* EXERCISE DESCRIPTION
Exactly as they appear below, repeat the lines from the one with "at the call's" through the one with "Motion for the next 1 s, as", and no others.

* RECORDS
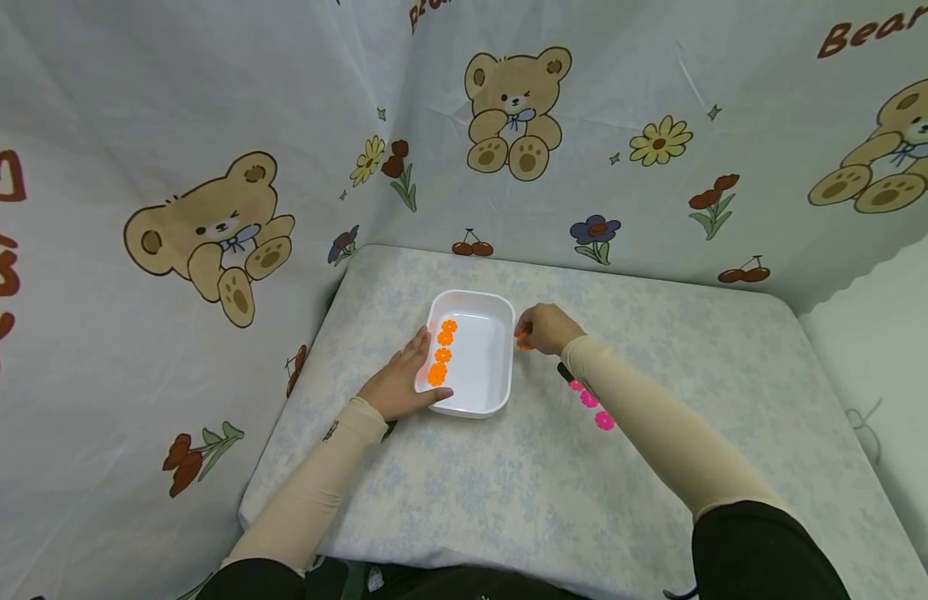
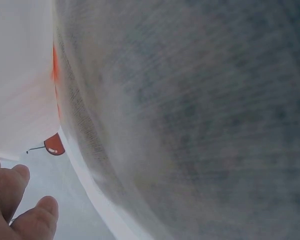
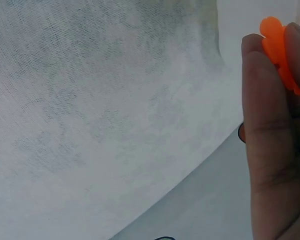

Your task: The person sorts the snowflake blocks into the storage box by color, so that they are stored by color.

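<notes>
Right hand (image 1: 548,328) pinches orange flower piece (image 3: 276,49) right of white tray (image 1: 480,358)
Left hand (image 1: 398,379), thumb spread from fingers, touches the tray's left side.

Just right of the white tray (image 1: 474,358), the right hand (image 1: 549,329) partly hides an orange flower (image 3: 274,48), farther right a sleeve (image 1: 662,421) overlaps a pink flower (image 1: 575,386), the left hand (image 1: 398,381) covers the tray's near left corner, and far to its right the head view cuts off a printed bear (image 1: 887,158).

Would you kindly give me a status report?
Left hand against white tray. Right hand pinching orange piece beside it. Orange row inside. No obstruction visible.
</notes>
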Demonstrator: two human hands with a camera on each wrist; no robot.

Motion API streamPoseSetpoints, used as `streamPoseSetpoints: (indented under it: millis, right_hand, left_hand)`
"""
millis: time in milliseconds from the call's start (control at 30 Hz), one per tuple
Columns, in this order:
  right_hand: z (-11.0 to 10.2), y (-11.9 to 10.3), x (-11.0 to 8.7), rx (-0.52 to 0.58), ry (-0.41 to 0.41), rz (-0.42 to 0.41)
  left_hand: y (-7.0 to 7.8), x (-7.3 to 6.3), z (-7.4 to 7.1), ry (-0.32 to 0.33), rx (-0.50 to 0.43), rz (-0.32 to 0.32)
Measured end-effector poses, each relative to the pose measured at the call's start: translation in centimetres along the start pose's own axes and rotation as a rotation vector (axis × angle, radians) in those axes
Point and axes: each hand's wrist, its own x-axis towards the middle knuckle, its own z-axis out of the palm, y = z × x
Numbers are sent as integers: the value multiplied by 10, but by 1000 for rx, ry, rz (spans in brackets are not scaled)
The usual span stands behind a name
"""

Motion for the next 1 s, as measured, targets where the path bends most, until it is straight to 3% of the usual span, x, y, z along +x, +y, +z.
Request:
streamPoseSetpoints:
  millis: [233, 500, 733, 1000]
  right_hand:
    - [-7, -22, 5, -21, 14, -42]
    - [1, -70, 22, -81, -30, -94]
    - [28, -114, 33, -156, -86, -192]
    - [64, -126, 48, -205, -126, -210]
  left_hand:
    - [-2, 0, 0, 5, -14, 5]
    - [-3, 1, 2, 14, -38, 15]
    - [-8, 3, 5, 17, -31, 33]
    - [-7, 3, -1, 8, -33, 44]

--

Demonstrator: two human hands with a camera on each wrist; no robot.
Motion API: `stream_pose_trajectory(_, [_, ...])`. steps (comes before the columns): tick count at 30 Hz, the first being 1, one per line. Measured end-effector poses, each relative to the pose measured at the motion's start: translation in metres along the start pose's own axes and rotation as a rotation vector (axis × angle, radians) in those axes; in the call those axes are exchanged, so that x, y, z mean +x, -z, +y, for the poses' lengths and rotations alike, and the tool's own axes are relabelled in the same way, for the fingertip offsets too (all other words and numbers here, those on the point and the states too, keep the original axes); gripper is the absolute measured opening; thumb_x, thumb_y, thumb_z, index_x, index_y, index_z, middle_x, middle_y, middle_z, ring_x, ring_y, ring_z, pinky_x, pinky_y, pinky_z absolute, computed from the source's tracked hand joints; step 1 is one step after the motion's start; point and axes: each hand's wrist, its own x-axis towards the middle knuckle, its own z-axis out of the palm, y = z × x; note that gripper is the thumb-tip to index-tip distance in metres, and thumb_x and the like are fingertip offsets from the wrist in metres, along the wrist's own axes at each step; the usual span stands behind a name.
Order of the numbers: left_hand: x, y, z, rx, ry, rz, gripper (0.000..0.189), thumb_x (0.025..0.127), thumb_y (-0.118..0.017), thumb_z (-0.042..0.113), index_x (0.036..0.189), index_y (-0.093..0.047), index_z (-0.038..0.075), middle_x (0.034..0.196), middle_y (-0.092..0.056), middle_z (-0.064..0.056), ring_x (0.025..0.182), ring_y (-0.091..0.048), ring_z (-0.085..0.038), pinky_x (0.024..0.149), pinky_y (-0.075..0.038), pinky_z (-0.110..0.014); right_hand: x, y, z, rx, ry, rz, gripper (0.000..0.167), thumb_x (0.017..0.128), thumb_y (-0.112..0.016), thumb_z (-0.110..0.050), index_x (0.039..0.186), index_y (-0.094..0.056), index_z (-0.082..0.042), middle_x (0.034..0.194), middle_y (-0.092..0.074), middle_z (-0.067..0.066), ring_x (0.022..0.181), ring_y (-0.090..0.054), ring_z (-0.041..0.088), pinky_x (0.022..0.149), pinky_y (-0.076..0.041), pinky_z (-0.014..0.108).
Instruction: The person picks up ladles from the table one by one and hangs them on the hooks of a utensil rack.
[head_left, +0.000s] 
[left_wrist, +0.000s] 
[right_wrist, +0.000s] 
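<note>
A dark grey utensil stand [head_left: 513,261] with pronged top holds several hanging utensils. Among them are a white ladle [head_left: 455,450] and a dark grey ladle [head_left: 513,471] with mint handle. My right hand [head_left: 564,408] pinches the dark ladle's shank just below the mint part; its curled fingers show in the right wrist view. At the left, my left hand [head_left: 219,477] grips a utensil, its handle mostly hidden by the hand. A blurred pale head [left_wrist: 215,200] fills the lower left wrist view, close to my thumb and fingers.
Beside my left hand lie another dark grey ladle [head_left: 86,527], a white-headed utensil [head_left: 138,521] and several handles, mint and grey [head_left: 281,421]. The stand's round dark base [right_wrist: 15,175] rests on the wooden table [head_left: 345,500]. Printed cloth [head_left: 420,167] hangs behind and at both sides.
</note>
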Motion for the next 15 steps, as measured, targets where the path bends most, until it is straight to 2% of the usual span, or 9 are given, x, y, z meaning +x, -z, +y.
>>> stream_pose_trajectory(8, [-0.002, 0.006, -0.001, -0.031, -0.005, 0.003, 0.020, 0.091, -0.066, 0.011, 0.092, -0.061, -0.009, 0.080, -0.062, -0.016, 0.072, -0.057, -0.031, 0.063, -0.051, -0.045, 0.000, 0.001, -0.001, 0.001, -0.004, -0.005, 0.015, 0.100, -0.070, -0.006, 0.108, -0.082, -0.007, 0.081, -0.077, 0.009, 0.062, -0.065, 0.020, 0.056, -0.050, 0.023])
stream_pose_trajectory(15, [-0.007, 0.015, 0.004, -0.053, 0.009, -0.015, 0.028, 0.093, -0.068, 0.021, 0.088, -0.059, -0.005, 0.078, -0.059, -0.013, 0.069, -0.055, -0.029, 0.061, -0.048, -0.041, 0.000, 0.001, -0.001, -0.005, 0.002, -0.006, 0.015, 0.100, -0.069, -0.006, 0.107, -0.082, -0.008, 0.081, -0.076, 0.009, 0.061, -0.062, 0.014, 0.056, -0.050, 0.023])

* REPLY
Measured end-effector poses, each relative to the pose measured at the call's start: translation in centimetres along the start pose's own axes and rotation as a rotation vector (axis × angle, radians) in those axes
Point and axes: each hand's wrist, its own x-axis towards the middle knuckle, its own z-axis out of the palm, y = z × x
Numbers are sent as integers: the value multiplied by 10, but by 1000 for rx, ry, rz (spans in brackets are not scaled)
The usual span stands behind a name
"""

Motion for the next 1 s, as measured, targets where the path bends most, until it is straight to 3% of the usual span, x, y, z along +x, +y, +z.

No more output is expected here.